À la lumière de l’ensemble de la preuve, il est clair que l’AI se déplaçait probablement à un taux de vitesse allant jusqu’à 95 km/h au‐delà de la limite de vitesse quand il poursuivait le véhicule automobile du plaignant. Je conclus toutefois qu’il n’y a aucune preuve que la conduite de l’AI en particulier a créé un danger pour les autres utilisateurs de la route ou qu’à un moment ou un autre, il a entravé la circulation. De plus, le soir en question, les conditions environnementales étaient bonnes et les routes étaient sèches. De plus, hormis son excès de vitesse, l’AI n’a pas enfreint d’autres dispositions du Code de la route; par exemple, il n’a pas brûlé des feux rouges ou omis de s’arrêter à des panneaux d’arrêt. Ceci dit, il me semble cependant que le taux de vitesse excessif de l’agent durant sa poursuite du véhicule du plaignant a exacerbé la façon de conduire du plaignant, l’incitant apparemment à accélérer encore plus pour éviter l’AI. En fin de compte, je conclus toutefois que malheureusement, le plaignant a pris la décision d’essayer de semer la police et, ce faisant, s’est enfui à une vitesse dangereuse et a fait des manÅ“uvres imprudentes sans égard aux autres personnes sur la route. Finalement, le plaignant a décidé d’entrer dans une intersection alors que le feu était rouge et est entré en collision avec un véhicule automobile qui se trouvait également dans cette intersection, ce qui a causé des blessures au plaignant, simplement parce qu’il essayait de s’échapper et voulait éviter de recevoir une contravention pour un phare brûlé, ce qui constituait une infraction au Code de la route[5].

Je conclus en me fondant sur ces éléments de preuve que la façon de conduire de l’AI, lorsqu’il suivait le véhicule automobile du TC no 9, même si elle n’était certainement pas conseillé, n’était pas grave au point de constituer un « écart marqué par rapport à la norme » et encore moins « un écart marqué et important de la norme » et je ne suis pas en mesure d’établir qu’il y avait un lien causal entre les actions de l’AI et la collision des véhicules à moteur à l’origine des blessures du plaignant.

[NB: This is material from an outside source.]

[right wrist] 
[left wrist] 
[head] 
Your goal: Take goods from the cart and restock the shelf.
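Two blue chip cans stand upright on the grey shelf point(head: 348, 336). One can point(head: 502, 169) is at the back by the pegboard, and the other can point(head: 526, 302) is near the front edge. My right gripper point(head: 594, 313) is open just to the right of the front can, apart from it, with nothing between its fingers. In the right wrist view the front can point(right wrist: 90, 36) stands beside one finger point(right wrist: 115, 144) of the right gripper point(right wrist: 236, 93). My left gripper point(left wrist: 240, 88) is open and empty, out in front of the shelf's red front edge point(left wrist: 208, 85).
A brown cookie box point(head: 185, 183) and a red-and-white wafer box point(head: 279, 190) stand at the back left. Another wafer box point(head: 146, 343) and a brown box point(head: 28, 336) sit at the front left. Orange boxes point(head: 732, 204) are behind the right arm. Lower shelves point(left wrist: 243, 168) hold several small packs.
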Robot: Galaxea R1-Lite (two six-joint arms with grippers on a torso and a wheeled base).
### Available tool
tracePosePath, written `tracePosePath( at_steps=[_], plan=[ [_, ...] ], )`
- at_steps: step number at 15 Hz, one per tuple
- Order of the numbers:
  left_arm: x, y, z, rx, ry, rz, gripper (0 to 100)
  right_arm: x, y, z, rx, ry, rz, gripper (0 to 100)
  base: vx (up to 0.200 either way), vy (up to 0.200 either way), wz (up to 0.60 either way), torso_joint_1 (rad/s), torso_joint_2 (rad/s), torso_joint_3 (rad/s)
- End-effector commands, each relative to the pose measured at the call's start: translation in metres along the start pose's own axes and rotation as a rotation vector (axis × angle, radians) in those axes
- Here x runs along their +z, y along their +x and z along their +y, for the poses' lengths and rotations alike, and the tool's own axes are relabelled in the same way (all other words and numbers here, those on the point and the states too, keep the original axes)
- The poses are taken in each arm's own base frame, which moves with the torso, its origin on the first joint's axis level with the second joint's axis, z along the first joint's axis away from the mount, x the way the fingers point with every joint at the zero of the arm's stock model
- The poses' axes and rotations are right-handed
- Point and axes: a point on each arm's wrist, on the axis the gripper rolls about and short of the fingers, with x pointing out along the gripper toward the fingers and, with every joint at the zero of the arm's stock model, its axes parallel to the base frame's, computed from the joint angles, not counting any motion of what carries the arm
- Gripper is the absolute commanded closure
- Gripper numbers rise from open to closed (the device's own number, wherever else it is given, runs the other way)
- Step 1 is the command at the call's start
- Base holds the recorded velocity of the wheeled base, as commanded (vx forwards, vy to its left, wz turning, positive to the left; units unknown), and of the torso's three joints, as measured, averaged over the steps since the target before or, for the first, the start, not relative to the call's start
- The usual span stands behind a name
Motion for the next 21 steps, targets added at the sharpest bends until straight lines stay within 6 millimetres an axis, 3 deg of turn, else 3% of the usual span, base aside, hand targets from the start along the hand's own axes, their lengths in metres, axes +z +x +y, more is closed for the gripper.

Par conséquent, je conclus qu’il n’y a pas suffisamment d’éléments de preuve pour en arriver à des motifs raisonnables de croire qu’une infraction criminelle a été commise, de sorte qu’il n’y aucun fondement pour apporter des accusations en l’espèce.

Date : 19 janvier 2018

Original signé par

Tony Loparco
Directeur
Unité des enquêtes spéciales

Notes

  • 1) [1] Il y a un léger écart dans les heures indiquées. [Retour au texte]
  • 2) [2] Les heures indiquées semblaient devancer de cinq ou six minutes l’heure normale de l’est (HNE). [Retour au texte]
  • 3) [3] Les heures indiquées semblent devancées de cinq à six minutes l’heure normale de l’est (HNE). [Retour au texte]
  • 4) [4] Autre aspect intéressant, l’AI a indiqué que juste avant qu’il prenne en chasse le plaignant près de Fenwood Heights et du chemin Kingston, il s’était rapproché de moins de 60 à 70 pieds [18,29 à 21,34 mètres] du véhicule noir et n’avait pas pu voir la plaque d’immatriculation, en dépit du fait que l’éclairage était meilleur le long du chemin Kingston et qu’il était plus proche du véhicule qu’il n’avait réussi à le faire sur le chemin Scarborough Golf Club. [Retour au texte]
  • 5) [5] Étant donné qu’il s’agissait du premier feu rouge que brûlait le plaignant, on ne peut supposer que l’AI aurait dû prévoir que le plaignant traverse l’intersection et expose tout le monde au risque de graves blessures corporelles simplement parce qu’il était suivi par la police. S’il avait brûlé un feu rouge à une autre occasion durant la poursuite, j’en serais probablement arrivé à une conclusion différente. [Retour au texte]

Note:

La version originale anglaise signée du rapport fait autorité. En cas de divergence entre cette version et les versions anglaise ou française en ligne, la version originale anglaise signée du rapport l’emporte.